United States District Court, S.D. Indiana, Evansville Division

February 24, 2014

PRISM CORPORATION Default entered 3/22/2012, set aside 7/25/12 and default entered 9/10/2012, JOSEPH LOFTIS Default entered 4/19/2012, set aside 7/25/12 and default entered 9/10/2012, Defendants.


RICHARD L. YOUNG, Chief District Judge.

Plaintiff, BuRay Energy International LLC ("BuRay"), moves for an entry of default judgment under Federal Rule of Civil Procedure 55(b) and for several equitable and legal remedies. Defendants, Prism Corporation ("Prism") and Joseph Loftis ("Loftis") ("collectively "Defendants"), moved for a hearing on the damages requested. The court granted this request and heard evidence on September 10, 2013. Having reviewed the evidence and filings, the court GRANTS default judgment in part and DENIES it in part.

I. Background

In July of 2010, BuRay entered into an agreement with Burks Oil & Gas Properties, Inc. ("Burks"), in which Burks agreed to evaluate and market BuRay's oil and gas properties in Oklahoma. (Sec. Am. Comp. ¶ 6). Burks acted as a broker for BuRay. (Damages Hearing Transcript ("Transcript") 13:14-23). On December 3, 2010, Burks entered into a Confidentiality Letter Agreement (the "Confidentiality Agreement") with Prism, a corporation owned by Loftis. As part of this agreement, Burks provided confidential information regarding BuRay's properties to Prism in order for Prism to evaluate the acquisition of the properties. (Confidentiality Agreement ¶ 2). Among other things, Prism agreed in the Confidentiality Agreement to not compete with BuRay, including through the acquisition of other leases and interests in the Area of Mutual Interest ("AMI").[1] ( Id. at ¶ 7).
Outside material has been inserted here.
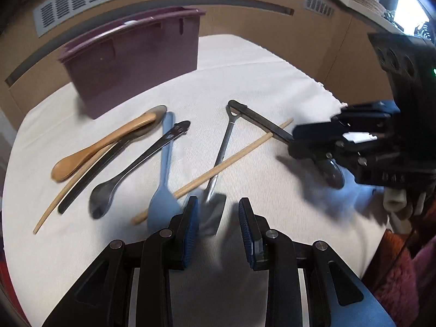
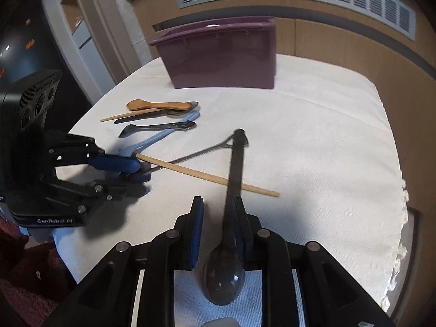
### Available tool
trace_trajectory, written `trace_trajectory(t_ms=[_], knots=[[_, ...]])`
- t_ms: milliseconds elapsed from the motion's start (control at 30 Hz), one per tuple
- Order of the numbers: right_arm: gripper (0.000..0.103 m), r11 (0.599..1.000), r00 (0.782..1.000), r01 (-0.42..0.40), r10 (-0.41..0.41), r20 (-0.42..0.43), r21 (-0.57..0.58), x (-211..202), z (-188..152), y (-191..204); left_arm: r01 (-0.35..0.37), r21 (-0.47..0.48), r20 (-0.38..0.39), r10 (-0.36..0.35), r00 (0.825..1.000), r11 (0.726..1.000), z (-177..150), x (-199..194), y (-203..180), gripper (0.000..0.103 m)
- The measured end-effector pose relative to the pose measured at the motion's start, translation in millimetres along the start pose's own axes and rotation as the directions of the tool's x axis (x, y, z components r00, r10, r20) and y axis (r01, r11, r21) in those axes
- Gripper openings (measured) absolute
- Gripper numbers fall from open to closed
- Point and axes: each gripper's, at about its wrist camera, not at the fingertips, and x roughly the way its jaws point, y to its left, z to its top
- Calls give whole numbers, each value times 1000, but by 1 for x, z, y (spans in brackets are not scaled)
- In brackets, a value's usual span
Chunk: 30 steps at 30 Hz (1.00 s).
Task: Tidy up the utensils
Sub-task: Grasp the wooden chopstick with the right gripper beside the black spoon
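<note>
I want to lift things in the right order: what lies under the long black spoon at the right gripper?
The black spoon crosses over a single wooden chopstick; beneath both is the white tablecloth. Its far tip meets the metal spatula's handle; whether it rests on it is unclear.

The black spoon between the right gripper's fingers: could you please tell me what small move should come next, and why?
Probably close the right gripper on the black spoon. Its handle leans against one finger, with a clear gap to the other, so nothing clamps it. The handle also lies across the chopstick, so a firm hold should precede any lift.
</note>
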Motion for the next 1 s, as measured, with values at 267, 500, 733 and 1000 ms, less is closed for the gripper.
trace_trajectory(t_ms=[267, 500, 733, 1000], knots=[[24, 994, 1000, -29, 27, -14, -106, 13, 22, 31, -131, -168, 22, 136, 990, 977, -7, -8, 61, 30], [25, 995, 999, -24, 20, -38, -98, 30, 18, 37, -4, -451, 186, 99, 978, 893, -28, -37, 111, 31], [26, 973, 996, -10, -9, -83, -229, 53, 32, 57, 4, -456, 209, 103, 972, 890, -49, -49, 100, 35], [7, 981, 987, -90, 64, -149, -174, 51, 51, 57, -92, -365, 284, 205, 937, 926, -47, -70, 73, 36]])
On January 21, 2011, Prism and BuRay executed the Term Sheet - Talihina Field Area setting forth a sale by BuRay to Prism of the oil and gas leases and operations, gas wells, and a gas gathering and pipeline system (collectively known as the "Talihina Prospect"). The parties then entered into several other agreements:

• On February 11, 2011, BuRay and Prism entered into the Purchase and Sale Agreement (the "Wells and Leases PSA"), whereby BuRay agreed to sell oil and gas leaseholds located in LeFlore County, Oklahoma and other assets to Prism;
• On March 22, 2011, BuRay and Prism entered into another Purchase and Sale Agreement, whereby Prism agreed to purchase from BuRay the operating rights and other contractual rights and interests relating to the wells and leases (the "Operating PSA");
• On March 22, 2011, Prism and 4 Square Gas, LLC ("4 Square") entered into another Purchase and Sale Agreement, whereby Prism agreed to purchase 4 Square's fractional interest in the Talihina Gas System ("Pipeline Agreement I");
• On March 22, 2011, Prism and TAG Petroleum, Inc. ("TAG") entered into another Purchase and Sale Agreement, whereby Prism agreed to purchase TAG's interest in the Talihina Gas System ("Pipeline Agreement II"); and
• On May 20, 2011, BuRay, Prism, 4 Square, and TAG entered into an Amendment to Purchase and Sale Agreements - Talihina SE, which amended the Wells and Leases PSA, the Operating PSA, and Pipeline Agreement I. It rescinded Pipeline Agreement II, and amended the closing dates for the prior agreements.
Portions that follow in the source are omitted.